» **Goal of the exercise**
After locating the line that contains "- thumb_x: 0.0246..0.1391" in the data below, set down exactly that line and each one after it through the line that contains "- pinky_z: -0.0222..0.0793", and nothing more.

» **Source data**
++++++++++
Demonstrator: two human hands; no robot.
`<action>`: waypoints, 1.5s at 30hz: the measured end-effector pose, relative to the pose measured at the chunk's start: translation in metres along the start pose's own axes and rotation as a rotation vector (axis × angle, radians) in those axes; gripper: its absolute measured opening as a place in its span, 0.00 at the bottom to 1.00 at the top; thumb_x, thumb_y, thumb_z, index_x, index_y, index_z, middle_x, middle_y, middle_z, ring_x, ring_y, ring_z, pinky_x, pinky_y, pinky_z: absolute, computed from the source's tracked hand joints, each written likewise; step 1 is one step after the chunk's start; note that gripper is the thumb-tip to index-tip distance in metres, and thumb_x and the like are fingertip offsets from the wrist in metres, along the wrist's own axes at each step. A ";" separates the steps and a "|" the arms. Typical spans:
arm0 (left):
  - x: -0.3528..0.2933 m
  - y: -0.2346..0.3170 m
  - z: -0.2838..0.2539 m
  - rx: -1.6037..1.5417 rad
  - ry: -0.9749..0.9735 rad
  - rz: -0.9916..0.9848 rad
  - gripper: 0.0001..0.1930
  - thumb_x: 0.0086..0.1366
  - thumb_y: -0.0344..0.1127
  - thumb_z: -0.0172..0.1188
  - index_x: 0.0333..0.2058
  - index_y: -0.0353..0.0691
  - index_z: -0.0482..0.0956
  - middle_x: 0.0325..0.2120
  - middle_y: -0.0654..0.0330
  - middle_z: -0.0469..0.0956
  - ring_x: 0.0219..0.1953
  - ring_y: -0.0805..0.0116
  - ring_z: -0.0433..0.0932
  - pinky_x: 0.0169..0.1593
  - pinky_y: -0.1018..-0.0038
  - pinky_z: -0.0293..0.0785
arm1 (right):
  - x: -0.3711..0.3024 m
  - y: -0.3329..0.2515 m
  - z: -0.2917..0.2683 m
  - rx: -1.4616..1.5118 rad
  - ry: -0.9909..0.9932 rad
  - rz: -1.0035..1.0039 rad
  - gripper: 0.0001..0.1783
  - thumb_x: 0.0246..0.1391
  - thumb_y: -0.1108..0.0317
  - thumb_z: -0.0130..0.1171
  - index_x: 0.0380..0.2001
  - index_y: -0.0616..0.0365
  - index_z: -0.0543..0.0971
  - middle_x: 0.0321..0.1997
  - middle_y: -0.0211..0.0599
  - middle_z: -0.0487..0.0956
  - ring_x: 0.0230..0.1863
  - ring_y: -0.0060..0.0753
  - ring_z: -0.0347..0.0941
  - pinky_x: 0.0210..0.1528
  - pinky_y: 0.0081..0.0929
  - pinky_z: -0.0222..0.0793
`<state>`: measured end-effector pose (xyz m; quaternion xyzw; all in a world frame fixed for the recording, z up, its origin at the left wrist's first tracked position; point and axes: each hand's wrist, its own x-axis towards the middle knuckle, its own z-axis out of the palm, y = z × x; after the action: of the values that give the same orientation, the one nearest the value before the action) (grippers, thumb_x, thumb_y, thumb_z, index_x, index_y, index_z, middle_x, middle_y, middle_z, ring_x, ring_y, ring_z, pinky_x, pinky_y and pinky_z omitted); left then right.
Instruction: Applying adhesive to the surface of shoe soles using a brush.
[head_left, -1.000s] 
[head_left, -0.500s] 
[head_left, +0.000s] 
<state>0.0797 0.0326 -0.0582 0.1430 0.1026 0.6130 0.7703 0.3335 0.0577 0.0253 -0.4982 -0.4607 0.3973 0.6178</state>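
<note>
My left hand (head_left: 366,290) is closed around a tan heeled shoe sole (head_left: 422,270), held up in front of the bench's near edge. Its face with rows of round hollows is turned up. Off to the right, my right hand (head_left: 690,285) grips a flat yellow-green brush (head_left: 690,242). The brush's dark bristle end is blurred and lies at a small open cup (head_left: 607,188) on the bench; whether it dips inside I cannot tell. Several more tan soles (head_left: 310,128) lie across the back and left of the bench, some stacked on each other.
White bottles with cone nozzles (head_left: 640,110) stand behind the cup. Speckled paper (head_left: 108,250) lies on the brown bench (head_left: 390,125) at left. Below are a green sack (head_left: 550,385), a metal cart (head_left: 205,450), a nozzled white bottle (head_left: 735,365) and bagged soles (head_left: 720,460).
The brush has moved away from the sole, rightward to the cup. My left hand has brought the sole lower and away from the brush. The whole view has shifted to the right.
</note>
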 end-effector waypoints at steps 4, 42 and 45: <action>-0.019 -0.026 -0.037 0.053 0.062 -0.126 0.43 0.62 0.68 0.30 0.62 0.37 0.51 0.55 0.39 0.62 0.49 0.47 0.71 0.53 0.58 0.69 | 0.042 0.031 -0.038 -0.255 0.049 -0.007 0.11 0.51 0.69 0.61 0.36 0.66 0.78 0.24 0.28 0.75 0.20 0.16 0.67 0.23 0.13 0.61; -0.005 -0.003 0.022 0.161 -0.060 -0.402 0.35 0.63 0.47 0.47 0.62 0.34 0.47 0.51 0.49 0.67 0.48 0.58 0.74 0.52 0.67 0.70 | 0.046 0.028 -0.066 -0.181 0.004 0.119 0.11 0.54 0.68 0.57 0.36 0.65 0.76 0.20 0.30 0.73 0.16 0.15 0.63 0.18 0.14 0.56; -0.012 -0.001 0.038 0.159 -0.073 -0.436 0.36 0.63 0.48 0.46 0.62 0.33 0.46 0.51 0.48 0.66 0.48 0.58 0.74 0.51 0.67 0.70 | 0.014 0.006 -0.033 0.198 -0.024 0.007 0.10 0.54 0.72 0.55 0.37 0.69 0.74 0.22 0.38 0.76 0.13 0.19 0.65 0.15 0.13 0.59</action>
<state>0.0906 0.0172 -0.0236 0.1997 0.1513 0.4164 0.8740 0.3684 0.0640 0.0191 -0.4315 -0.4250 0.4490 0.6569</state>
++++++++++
» **Problem solution**
  - thumb_x: 0.0246..0.1391
  - thumb_y: -0.1108..0.0317
  - thumb_z: -0.0130..0.1171
  - index_x: 0.0380..0.2001
  - index_y: -0.0616..0.0365
  - index_z: -0.0543..0.0971
  - middle_x: 0.0321..0.1997
  - middle_y: -0.0211..0.0599
  - middle_z: -0.0487..0.0956
  - ring_x: 0.0230..0.1863
  - ring_y: -0.0060..0.0753
  - ring_z: -0.0347..0.0941
  - pinky_x: 0.0210..0.1528
  - pinky_y: 0.0081..0.0929
  - pinky_z: -0.0222..0.0793

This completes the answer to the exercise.